This comes after Cathay Pacific apologised for cancelling over 80 flights since Christmas Eve, including flights between Hong Kong and countries such as Singapore, Beijing, Shanghai, Taipei, Tokyo, Seoul, Sydney, Melbourne, Dubai, London and Amsterdam. It is cutting around 12 flights a day from January to February over the busy Lunar New Year travel period.

This has caused a dip in Cathay's brand sentiments. Social monitoring firm Meltwater saw over 700 mentions in Hong Kong regarding the incident since 29 December 2023, with 11% positive, 30.5% negative and 58.5 neutral sentiments.

Before Cathay Pacific’s flight cancellations arrangements, its sentiments were 24.1% positive and 8.2% negative. However, since the flight cancellations, negative sentiments surrounding Cathay have increased to 35.2%. Keywords associated with the incident include “cancellations”, "manpower" (人手), "new flight details", "flights to avoid", and "dozen flights".

Meanwhile, media intelligence firm CARMA saw over 1.4k mentions regarding the related arrangements. The brand sentiments revolving around Cathay Pacific have been 5.9% positive and 29.4% negative. Before the cancellations, its brand sentiments were 33.7% positive and 3.5% negative.
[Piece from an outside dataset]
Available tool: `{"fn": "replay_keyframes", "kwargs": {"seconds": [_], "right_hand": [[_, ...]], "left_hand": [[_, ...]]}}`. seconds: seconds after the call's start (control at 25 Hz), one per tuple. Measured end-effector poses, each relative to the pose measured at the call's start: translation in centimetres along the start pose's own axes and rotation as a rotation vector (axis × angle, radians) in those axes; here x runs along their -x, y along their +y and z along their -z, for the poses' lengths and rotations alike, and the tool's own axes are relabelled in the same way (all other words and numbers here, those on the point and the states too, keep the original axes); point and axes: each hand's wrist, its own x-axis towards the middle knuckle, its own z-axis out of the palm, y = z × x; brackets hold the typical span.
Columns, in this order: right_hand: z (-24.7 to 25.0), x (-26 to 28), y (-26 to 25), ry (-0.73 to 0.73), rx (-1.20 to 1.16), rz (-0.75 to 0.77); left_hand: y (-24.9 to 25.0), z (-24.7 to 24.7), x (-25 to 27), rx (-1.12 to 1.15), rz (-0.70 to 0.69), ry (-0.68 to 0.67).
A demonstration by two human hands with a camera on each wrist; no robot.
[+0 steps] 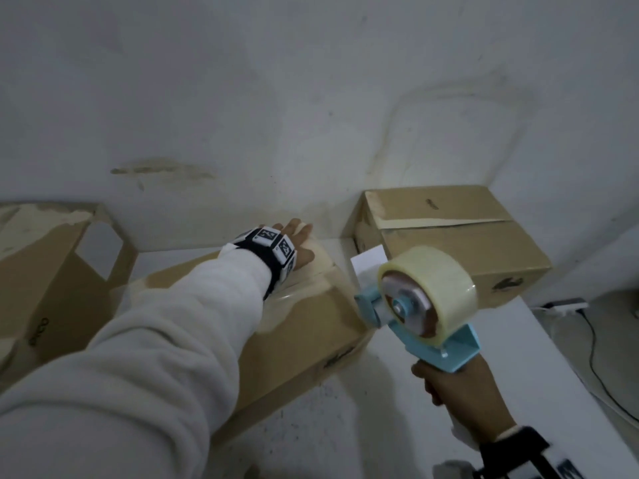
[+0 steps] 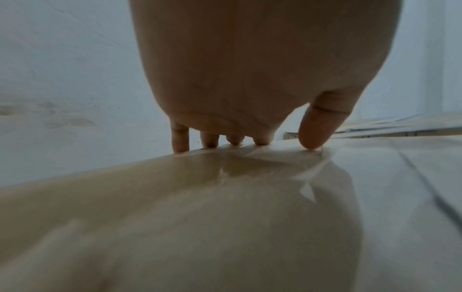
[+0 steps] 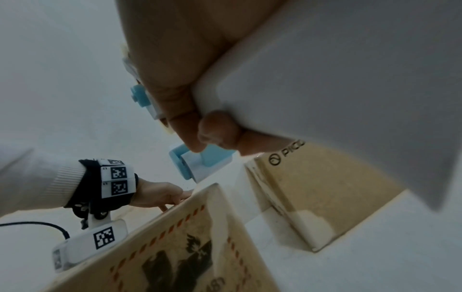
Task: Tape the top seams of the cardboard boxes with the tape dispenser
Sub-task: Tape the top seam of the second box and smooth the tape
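A closed cardboard box (image 1: pixel 304 337) lies on the table under my left arm, with glossy clear tape along its top. My left hand (image 1: pixel 301 243) lies flat on the far end of that top. In the left wrist view the thumb (image 2: pixel 317 128) presses the taped surface (image 2: pixel 175 197) and the fingers reach over the far edge. My right hand (image 1: pixel 460 388) grips the handle of a light blue tape dispenser (image 1: pixel 428 295) with a clear roll, held in the air just right of the box. A second closed box (image 1: pixel 460 243) stands at the back right, its seam partly lifted.
An open, torn cardboard box (image 1: pixel 52 271) stands at the left. The white table (image 1: pixel 345 426) ends at the stained wall behind the boxes. A white paper slip (image 1: pixel 366 261) lies between the two closed boxes. A power strip with a cable (image 1: pixel 567 304) lies off the table's right edge.
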Motion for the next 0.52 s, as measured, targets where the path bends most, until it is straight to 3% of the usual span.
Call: {"fn": "replay_keyframes", "kwargs": {"seconds": [0.16, 0.28, 0.4, 0.52], "right_hand": [[0.4, 1.3, 1.1, 0.003, -0.003, -0.029], [0.2, 1.2, 2.0, -0.004, 0.003, 0.0], [0.4, 1.0, 2.5, -0.028, -0.048, 0.005], [0.4, 0.8, 2.8, -0.063, -0.076, 0.022]], "left_hand": [[0.3, 0.4, 0.5, 0.001, 0.022, -0.03], [3.2, 1.5, 3.0, 0.05, 0.073, 0.074], [7.4, 1.6, 7.2, 0.028, -0.07, 0.079], [11.0, -1.6, 10.5, -0.122, -0.18, 0.026]]}}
In a conversation with MARKETING-INTERCATIVE, Cathay's chief operations and service delivery officer Alex McGowan said over the Christmas and New Year period, Cathay underestimated the number of reserve pilots it would need. Its staff worked round the clock to minimise the impact and in particular he would like to thank the crew operations team, airport team, and pilots for their enormous efforts during this period.

“Given our January pilot rosters were already set in mid-December, the lack of adequate reserve levels persisted into January. In order to stabilise the current operation, we needed to cancel further flights across the first two weeks of January. Cancellations peaked at 27 flights (or 14 flight pairs) on 7 January and will be fewer over subsequent weeks.  We particularly regret the need to cancel a number of these flights at short notice. We understand this is extremely troublesome for our customers and are very sorry for the inconvenience caused," He added.

In order to ensure no last-minute disruptions will occur, the airline has also cancelled further flights until the end of February, while ensuring all customers booked to fly during the Chinese New Year peak travel period can travel as planned.

"We have worked hard to minimise the impact. Over 96% of customers affected between 1 January and 29 February have been given alternate flight options within 24 hours of their original departure time, while 93% have been protected onto other Cathay Pacific services, with the remaining protected onto our airline partners," he added.

“The disruption of this scale is far below the standard our customers have a right to expect, and far below the standard to which we hold ourselves. I am leading a task force to ensure we identify and resolve the underlying issues. We will ensure that we improve as a result and can deliver the high-quality services and reliability Hong Kong deserves," he said.

Meanwhile, secretary for transport and logistics Lam Sai Hung said on Facebook on Monday (8 January 2024) that he had expressed serious concern to the airline’s senior management and requested Cathay Pacific to carefully review flight scheduling and manpower arrangements, maintain good communication with employees and ensure that it provides stable and reliable services to passengers.

“At the same time, airlines have to conduct contingency plans and flexibly allocate resources to handle any possible emergencies,” Lam said.

Lam added that the authorities would maintain close monitoring of the situation, ensure ongoing communication with the airline and have instructed the Civil Aviation Department to continue monitoring Cathay Pacific’s relevant arrangements.

On the other hand, the Consumer Council has received four complaints from the flight giant’s customers regarding the arrangements and expressed deep concern about the arrangements.